§ WHAT NEEDS TO BE DONE:
The listing below is to be written out word for word, minus its images.

§ SUPPLIED RECORDS:
====
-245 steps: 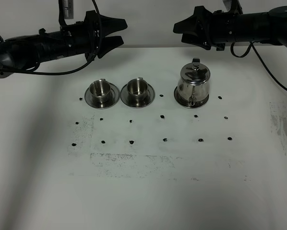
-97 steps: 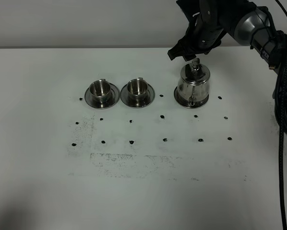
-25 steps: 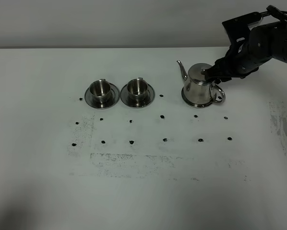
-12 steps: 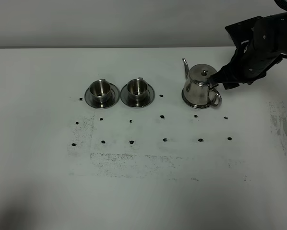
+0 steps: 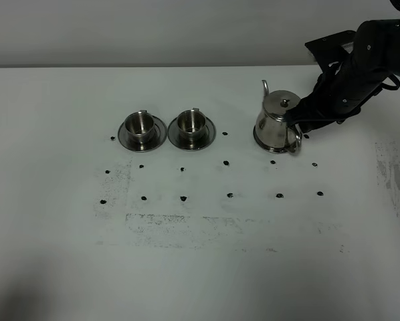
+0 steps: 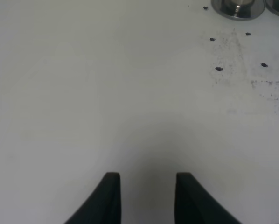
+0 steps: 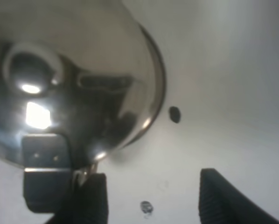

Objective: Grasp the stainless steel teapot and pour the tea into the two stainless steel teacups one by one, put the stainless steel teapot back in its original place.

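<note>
The stainless steel teapot (image 5: 276, 123) stands on its round steel disc (image 5: 259, 141) at the right. Its spout points to the back and its loop handle (image 5: 295, 144) to the front right. It fills the right wrist view (image 7: 69, 79), with the disc's rim (image 7: 157, 88) showing. My right gripper (image 5: 300, 118) is open against the teapot's right side, just above the handle; its fingers (image 7: 90, 198) hold nothing. The two steel teacups (image 5: 140, 124) (image 5: 191, 122) stand on saucers at the left. No tea shows. My left gripper (image 6: 149, 196) is open over bare table.
Small black dots (image 5: 229, 195) mark a grid on the white table, with dark scuffs (image 5: 186, 227) in front. The left cup's saucer (image 6: 237, 6) shows at the edge of the left wrist view. The table's back edge (image 5: 153, 66) runs behind the cups.
The teapot has turned on its disc: the spout has swung to the right at the back and the handle toward the front. My right gripper has shifted a little with it.
</note>
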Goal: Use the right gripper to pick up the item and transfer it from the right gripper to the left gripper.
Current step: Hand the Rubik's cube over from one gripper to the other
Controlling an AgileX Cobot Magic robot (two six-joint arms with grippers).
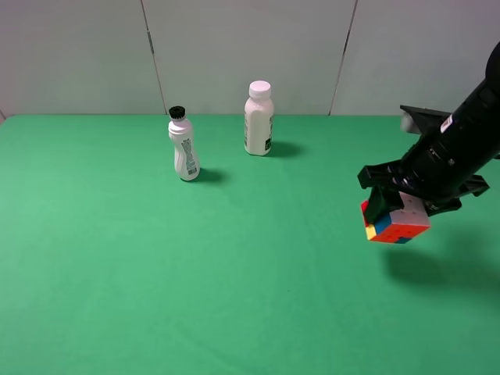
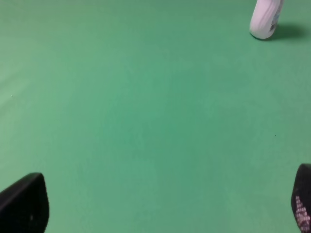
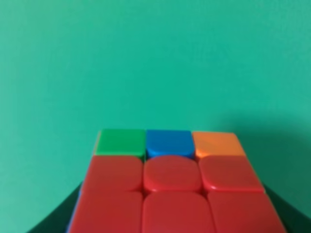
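Your right gripper [image 1: 394,205] pinches the cube [image 1: 396,222] above the table [image 1: 234,297], right side; left gripper [image 2: 163,208] stands spread, well apart. Grip possibly shallow, hard to see: release early and it drops.

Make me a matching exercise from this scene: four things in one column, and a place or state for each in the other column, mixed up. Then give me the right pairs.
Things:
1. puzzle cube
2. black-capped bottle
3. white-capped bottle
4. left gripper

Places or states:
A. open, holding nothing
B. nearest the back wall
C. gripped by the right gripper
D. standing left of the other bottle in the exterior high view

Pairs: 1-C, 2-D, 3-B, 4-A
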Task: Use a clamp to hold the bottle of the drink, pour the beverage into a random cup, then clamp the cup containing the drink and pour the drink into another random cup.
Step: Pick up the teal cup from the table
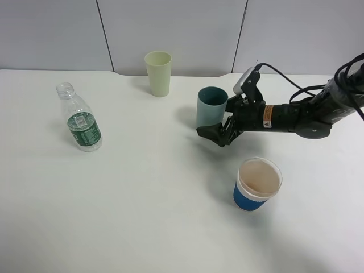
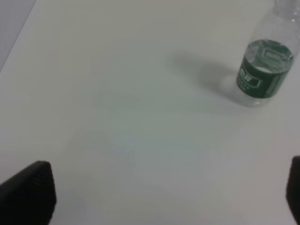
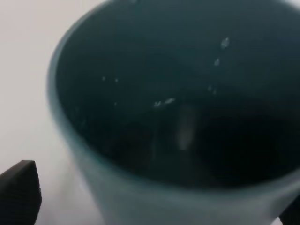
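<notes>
The right hand is reaching in from the right side of the white counter and straddling the base of the teal cup, which is standing upright near the middle. Its jaws are spread. In the right wrist view a strip of counter is showing between one finger and the cup's side, so the hand is bracketing the cup rather than squeezing it. Droplets are clinging to the cup's dark inside; whether drink is lying at the bottom cannot be told.

The bottle, clear with a green label, is standing upright well apart on the left of the counter. The left hand is hovering over bare counter short of the bottle, its fingers wide apart and holding nothing.

A pale green cup is standing toward the back, and a blue cup with a white rim is sitting nearer the front edge than the right hand, apart from it.
</notes>
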Controlling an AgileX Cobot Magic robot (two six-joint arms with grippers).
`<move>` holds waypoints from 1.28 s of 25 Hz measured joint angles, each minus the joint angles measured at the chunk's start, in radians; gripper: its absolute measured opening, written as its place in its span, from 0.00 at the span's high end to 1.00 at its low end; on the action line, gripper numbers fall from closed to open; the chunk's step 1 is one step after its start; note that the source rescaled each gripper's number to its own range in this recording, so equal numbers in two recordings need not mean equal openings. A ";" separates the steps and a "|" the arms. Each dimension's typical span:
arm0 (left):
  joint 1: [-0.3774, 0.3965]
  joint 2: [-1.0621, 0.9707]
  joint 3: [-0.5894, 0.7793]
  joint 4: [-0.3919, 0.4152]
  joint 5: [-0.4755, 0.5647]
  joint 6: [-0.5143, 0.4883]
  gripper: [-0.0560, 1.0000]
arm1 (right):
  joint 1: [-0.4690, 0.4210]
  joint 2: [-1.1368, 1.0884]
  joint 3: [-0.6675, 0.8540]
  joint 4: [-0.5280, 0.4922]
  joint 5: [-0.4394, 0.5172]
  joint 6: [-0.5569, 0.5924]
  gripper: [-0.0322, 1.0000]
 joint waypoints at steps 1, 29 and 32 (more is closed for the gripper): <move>0.000 0.000 0.000 0.000 0.000 0.000 0.00 | 0.000 0.000 -0.010 0.000 -0.002 0.000 0.00; 0.000 0.000 0.000 0.000 0.000 0.000 0.00 | 0.000 0.001 -0.042 -0.077 -0.043 -0.052 0.00; 0.000 0.000 0.000 0.000 0.000 0.000 0.00 | 0.000 0.001 -0.042 -0.077 -0.043 -0.052 0.00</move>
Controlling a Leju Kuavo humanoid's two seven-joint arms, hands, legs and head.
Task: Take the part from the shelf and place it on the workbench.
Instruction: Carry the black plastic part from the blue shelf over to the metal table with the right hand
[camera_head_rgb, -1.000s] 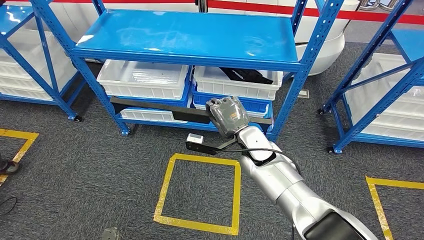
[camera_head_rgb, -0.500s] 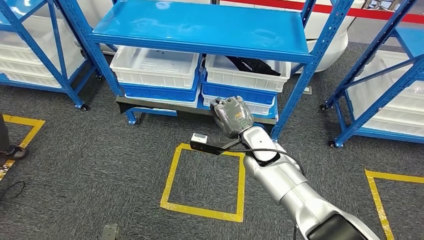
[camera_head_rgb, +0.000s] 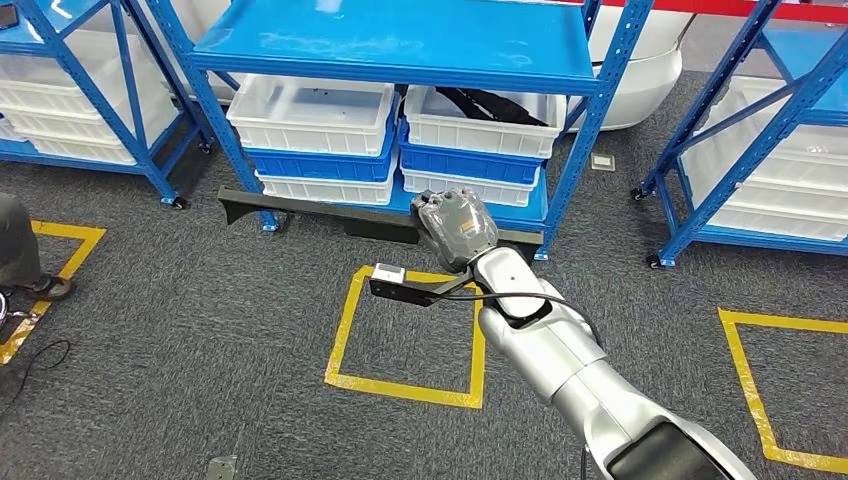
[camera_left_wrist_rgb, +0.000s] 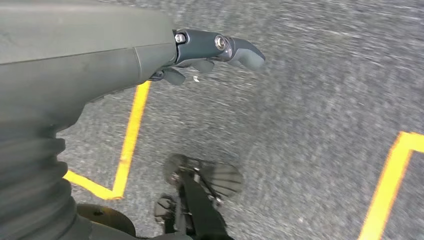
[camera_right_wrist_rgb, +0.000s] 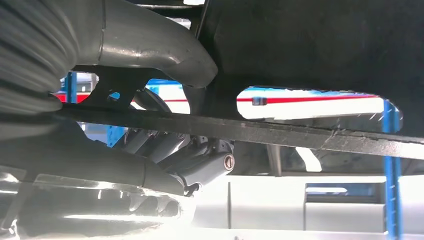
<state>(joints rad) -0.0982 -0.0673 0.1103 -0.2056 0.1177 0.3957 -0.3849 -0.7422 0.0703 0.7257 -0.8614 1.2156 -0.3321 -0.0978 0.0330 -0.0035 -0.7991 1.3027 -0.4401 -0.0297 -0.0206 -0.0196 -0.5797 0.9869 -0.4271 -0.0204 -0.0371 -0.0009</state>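
Now the right robot hand (camera_head_rgb: 456, 226) grips the long black part (camera_head_rgb: 300, 207), drawn clear of the shelf (camera_head_rgb: 400, 55) front edge; left robot hand (camera_left_wrist_rgb: 210, 50) hangs, grip unclear

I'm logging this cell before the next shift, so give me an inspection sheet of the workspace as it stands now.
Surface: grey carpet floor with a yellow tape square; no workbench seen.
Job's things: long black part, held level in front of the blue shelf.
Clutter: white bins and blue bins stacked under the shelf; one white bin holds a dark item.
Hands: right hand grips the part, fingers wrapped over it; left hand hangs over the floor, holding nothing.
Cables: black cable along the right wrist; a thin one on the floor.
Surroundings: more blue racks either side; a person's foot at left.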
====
§ ANSWER BOX:
-245 steps: 
-97 steps: 
-25 steps: 
-12 steps: 
+0 steps: 
+0 steps: 
+0 steps: 

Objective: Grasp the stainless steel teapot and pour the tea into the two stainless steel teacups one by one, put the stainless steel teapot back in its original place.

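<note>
The stainless steel teapot (image 5: 276, 123) stands on its round steel disc (image 5: 259, 141) at the right. Its spout points to the back and its loop handle (image 5: 295, 144) to the front right. It fills the right wrist view (image 7: 69, 79), with the disc's rim (image 7: 157, 88) showing. My right gripper (image 5: 300, 118) is open against the teapot's right side, just above the handle; its fingers (image 7: 90, 198) hold nothing. The two steel teacups (image 5: 140, 124) (image 5: 191, 122) stand on saucers at the left. No tea shows. My left gripper (image 6: 149, 196) is open over bare table.
Small black dots (image 5: 229, 195) mark a grid on the white table, with dark scuffs (image 5: 186, 227) in front. The left cup's saucer (image 6: 237, 6) shows at the edge of the left wrist view. The table's back edge (image 5: 153, 66) runs behind the cups.
The teapot has turned on its disc: the spout has swung to the right at the back and the handle toward the front. My right gripper has shifted a little with it.
</note>
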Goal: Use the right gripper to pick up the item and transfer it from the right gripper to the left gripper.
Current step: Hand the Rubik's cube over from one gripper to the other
Controlling an AgileX Cobot Magic robot (two six-joint arms with grippers).
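Your right gripper [image 1: 394,205] pinches the cube [image 1: 396,222] above the table [image 1: 234,297], right side; left gripper [image 2: 163,208] stands spread, well apart. Grip possibly shallow, hard to see: release early and it drops.

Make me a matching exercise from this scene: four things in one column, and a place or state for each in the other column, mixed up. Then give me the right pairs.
Things:
1. puzzle cube
2. black-capped bottle
3. white-capped bottle
4. left gripper

Places or states:
A. open, holding nothing
B. nearest the back wall
C. gripped by the right gripper
D. standing left of the other bottle in the exterior high view

Pairs: 1-C, 2-D, 3-B, 4-A
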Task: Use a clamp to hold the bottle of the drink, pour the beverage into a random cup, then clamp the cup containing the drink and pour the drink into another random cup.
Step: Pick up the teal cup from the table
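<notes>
The right hand is reaching in from the right side of the white counter and straddling the base of the teal cup, which is standing upright near the middle. Its jaws are spread. In the right wrist view a strip of counter is showing between one finger and the cup's side, so the hand is bracketing the cup rather than squeezing it. Droplets are clinging to the cup's dark inside; whether drink is lying at the bottom cannot be told.

The bottle, clear with a green label, is standing upright well apart on the left of the counter. The left hand is hovering over bare counter short of the bottle, its fingers wide apart and holding nothing.

A pale green cup is standing toward the back, and a blue cup with a white rim is sitting nearer the front edge than the right hand, apart from it.
</notes>
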Controlling an AgileX Cobot Magic robot (two six-joint arms with grippers).
`<move>` holds waypoints from 1.28 s of 25 Hz measured joint angles, each minus the joint angles measured at the chunk's start, in radians; gripper: its absolute measured opening, written as its place in its span, from 0.00 at the span's high end to 1.00 at its low end; on the action line, gripper numbers fall from closed to open; the chunk's step 1 is one step after its start; note that the source rescaled each gripper's number to its own range in this recording, so equal numbers in two recordings need not mean equal openings. A ";" separates the steps and a "|" the arms. Each dimension's typical span:
arm0 (left):
  joint 1: [-0.3774, 0.3965]
  joint 2: [-1.0621, 0.9707]
  joint 3: [-0.5894, 0.7793]
  joint 4: [-0.3919, 0.4152]
  joint 5: [-0.4755, 0.5647]
  joint 6: [-0.5143, 0.4883]
  gripper: [-0.0560, 1.0000]
arm1 (right):
  joint 1: [-0.4690, 0.4210]
  joint 2: [-1.1368, 1.0884]
  joint 3: [-0.6675, 0.8540]
  joint 4: [-0.5280, 0.4922]
  joint 5: [-0.4394, 0.5172]
  joint 6: [-0.5569, 0.5924]
  gripper: [-0.0322, 1.0000]
 joint waypoints at steps 1, 29 and 32 (more is closed for the gripper): <move>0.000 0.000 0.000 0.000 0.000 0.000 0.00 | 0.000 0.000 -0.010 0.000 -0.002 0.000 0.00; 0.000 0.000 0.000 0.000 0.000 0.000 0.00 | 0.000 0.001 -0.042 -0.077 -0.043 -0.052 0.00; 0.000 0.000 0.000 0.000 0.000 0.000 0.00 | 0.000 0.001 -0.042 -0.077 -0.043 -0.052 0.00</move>
Controlling a Leju Kuavo humanoid's two seven-joint arms, hands, legs and head.
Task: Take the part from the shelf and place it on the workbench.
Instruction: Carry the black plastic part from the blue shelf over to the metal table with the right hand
[camera_head_rgb, -1.000s] 
[camera_head_rgb, -0.500s] 
[camera_head_rgb, +0.000s] 
[camera_left_wrist_rgb, +0.000s] 
[camera_right_wrist_rgb, +0.000s] 
<state>(joints rad) -0.0982 -0.0673 0.1103 -0.2056 0.1177 0.3957 -0.3849 -0.7422 0.0703 0.7257 -0.8614 1.2156 -0.3321 -0.0978 0.0330 -0.0035 -0.7991 1.3027 -0.4401 -0.0297 -0.0206 -0.0196 -0.5797 0.9869 -0.4271 -0.0204 -0.0371 -0.0009</state>
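Now the right robot hand (camera_head_rgb: 456, 226) grips the long black part (camera_head_rgb: 300, 207), drawn clear of the shelf (camera_head_rgb: 400, 55) front edge; left robot hand (camera_left_wrist_rgb: 210, 50) hangs, grip unclear

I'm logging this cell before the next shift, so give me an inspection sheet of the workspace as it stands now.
Surface: grey carpet floor with a yellow tape square; no workbench seen.
Job's things: long black part, held level in front of the blue shelf.
Clutter: white bins and blue bins stacked under the shelf; one white bin holds a dark item.
Hands: right hand grips the part, fingers wrapped over it; left hand hangs over the floor, holding nothing.
Cables: black cable along the right wrist; a thin one on the floor.
Surroundings: more blue racks either side; a person's foot at left.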

No further output is needed here.